14 comments

  • FlyingAvatar 5 days ago ago

    I don't know if you're familiar with the company AllAdvantage but in 1999 they tried to pay people by the hour to have a banner ad displayed on their computer, up to some number of hours per week.

    One of their problems was that paying ad viewers directly incentivizes fraud. There were many apps to make it 'look' like you were engaged, while you actually weren't.

    Similarly, in Bill Gates' book "The Road Ahead", he proposed the idea of emails that come with money attached to them. (i.e. You are paid to open and read advertisement e-mails.) I don't know if this was realistically tried anywhere.

    Fraud aside, I think it's hard to avoid falling into one of two boxes in paying people to watch ads:

    1. They pay so little that it's not really worth anyone's time. 2. They pay enough to be interesting, but it means people will view ads for products just for the money and the effectiveness of the ads will be very low.

    I think the industry has found that the ad "tax" (i.e. ads in the middle of content) is the model that actually works. And in this model the bulk of the ads' cost is paid to the content creator who is in theory providing a good enough audience for that particular advertiser, which is the actual value to the advertiser.

  • muzani 5 days ago ago

    This is almost exactly how free mobile games function these days. The business model works because it's printing its own currency, which is worth maybe 3 min of grind, instead of the real thing where it might be closer to $0.04.

  • leros 5 days ago ago

    That's technically how ads work in most places. You view ads instead of paying a fee. You see this in the context of free apps, free news articles, etc.
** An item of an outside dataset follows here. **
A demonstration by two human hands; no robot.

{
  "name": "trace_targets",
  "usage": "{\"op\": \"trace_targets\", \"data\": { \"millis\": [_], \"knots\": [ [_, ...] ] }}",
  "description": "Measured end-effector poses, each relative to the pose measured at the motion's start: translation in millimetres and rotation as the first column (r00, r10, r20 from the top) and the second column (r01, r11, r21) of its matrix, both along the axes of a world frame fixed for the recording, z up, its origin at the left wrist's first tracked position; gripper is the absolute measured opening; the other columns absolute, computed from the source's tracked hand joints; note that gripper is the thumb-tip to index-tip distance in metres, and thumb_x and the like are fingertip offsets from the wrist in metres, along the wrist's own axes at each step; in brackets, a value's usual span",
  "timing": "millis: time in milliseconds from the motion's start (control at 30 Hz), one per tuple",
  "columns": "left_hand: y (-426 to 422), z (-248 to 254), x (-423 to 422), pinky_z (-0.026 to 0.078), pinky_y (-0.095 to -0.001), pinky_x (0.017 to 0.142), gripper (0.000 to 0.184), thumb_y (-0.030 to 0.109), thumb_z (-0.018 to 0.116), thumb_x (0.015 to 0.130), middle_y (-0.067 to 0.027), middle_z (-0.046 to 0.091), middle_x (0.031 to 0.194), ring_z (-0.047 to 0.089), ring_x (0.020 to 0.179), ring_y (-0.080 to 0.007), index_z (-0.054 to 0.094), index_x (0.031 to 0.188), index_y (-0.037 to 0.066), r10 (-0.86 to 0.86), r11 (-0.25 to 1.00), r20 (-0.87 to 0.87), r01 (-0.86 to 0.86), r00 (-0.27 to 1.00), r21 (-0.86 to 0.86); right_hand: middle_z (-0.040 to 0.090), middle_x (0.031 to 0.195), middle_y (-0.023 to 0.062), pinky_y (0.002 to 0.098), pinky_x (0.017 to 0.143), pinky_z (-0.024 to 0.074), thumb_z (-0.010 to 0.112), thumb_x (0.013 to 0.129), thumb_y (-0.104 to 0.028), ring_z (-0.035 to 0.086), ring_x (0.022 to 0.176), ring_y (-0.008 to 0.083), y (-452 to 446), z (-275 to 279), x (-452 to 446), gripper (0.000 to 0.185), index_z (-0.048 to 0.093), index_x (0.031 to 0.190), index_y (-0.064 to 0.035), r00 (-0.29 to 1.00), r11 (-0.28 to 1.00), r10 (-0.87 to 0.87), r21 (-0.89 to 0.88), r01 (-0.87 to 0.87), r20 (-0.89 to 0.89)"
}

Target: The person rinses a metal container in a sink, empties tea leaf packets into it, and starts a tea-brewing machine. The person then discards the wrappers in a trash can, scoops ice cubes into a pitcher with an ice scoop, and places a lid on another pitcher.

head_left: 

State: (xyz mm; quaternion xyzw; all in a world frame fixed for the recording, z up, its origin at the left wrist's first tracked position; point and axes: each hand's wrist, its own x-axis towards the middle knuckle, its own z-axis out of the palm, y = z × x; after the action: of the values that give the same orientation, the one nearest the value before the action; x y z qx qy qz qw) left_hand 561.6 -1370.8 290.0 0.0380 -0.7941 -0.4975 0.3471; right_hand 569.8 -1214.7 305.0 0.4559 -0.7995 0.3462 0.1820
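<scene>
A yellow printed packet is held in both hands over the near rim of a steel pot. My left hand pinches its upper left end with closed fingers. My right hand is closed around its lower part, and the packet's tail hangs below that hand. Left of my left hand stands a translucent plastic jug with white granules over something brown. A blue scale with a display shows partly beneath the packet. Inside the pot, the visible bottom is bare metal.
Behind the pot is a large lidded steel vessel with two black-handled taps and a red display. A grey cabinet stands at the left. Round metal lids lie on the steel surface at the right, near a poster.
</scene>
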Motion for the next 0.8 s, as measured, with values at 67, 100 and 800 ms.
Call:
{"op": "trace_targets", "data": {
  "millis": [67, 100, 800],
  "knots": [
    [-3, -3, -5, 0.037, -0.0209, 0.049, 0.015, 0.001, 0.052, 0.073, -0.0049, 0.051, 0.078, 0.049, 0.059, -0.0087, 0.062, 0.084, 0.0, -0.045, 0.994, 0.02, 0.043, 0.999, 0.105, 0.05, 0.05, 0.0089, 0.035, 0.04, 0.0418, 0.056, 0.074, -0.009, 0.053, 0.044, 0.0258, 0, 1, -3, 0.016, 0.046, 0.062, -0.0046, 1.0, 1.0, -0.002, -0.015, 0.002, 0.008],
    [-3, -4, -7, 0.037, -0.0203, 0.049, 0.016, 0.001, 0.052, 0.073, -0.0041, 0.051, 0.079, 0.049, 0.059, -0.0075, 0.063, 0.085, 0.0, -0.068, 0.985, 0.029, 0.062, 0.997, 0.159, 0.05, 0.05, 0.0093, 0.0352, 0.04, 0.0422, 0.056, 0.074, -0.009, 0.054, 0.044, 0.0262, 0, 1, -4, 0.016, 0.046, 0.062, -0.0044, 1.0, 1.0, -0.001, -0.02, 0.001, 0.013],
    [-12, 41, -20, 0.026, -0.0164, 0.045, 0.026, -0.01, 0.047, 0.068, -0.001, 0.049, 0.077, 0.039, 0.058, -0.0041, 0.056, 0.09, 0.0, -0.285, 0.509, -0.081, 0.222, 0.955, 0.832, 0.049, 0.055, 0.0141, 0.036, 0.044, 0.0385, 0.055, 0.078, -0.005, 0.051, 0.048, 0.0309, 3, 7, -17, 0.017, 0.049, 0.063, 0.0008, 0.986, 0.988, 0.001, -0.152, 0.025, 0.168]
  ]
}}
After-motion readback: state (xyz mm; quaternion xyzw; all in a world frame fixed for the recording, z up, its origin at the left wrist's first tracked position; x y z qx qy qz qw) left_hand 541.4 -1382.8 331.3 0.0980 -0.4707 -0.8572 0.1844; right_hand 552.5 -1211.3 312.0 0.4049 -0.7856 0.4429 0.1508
  • scarface_74 5 days ago ago

    Users get services for free. If users didn’t value the ad Tech companies offerings, they wouldn’t use the service.

    I’m not saying I like ad-tech. I use ad blockers, refuse to use any ad supported app that doesn’t have a method I can pay to remove ads, and I pay for ad free experiences for all of my streaming services and I pay to receive a number of ad free podcasts.

    But let’s not pretend that users get nothing of value from Google or even Facebook.

    On the other hand, I don’t hate myself enough to work for any ad tech company.

  • gigatree 5 days ago ago

    Websites usually give some value in exchange for displaying ads, but I’ve always thought that ads that offer no reciprocal value should at least be taxed for public benefit. Like billboards should help pay for the roads they’re on since they’re taking your attention (and arguably putting you in danger as a result) while giving nothing in return.

  • streptomycin 4 days ago ago

    Many companies have tried and failed, some are still trying https://en.wikipedia.org/wiki/Pay_to_surf

  • al2o3cr 5 days ago ago

        Then the user would get paid for getting interrupted.
    
    That's what the CONTENT is for.

    The site is providing you content in exchange for eyes, then it's immediately trading those eyes for advertiser money.

  • dotcoma 5 days ago ago

    Simply put, people who are open to being interrupted for small change are not any marketer's dream target.

    • scarface_74 5 days ago ago

      Hulu makes more money per user on its ad tier than it does on its non ad tier.

      Netflix keeps increasing the price of its ad free tier partially to offset the money it’s losing per user by not showing them ads.

      Amazon would much rather you use their ad tier for Prime Video than their ad free tier. That’s why they opted people in to their ad tier and kept the price the same instead of raising the price of their current plan and offering the ad free tier at the original price.

  • nicpottier 5 days ago ago

    See Maniac on Netflix. They call them "AdBuddies" and they are people reading you ads in exchange for payment.

  • 5 days ago ago
    [deleted]
  • soulchild37 5 days ago ago

    Why would any big platform do so? What incentive it is for them?

    • nextn 4 days ago ago

      To stay relevant.

      Big platforms don't have an incentive to pay users. They collect the ad revenue themselves. Possibly because big platforms agreed among themselves to behave this way.

      It only takes one big platform to start paying users to flip this around. Twitter started paying users for ad revenue derived from the user's feed. The next step would be for ad-tech to pay users directly.

  • paulcole 5 days ago ago

    I’ll admit this makes no sense to me.

    How would a company like YouTube (or any ad-supported service) make money in this scenario? Does everything just become insta-paywalled?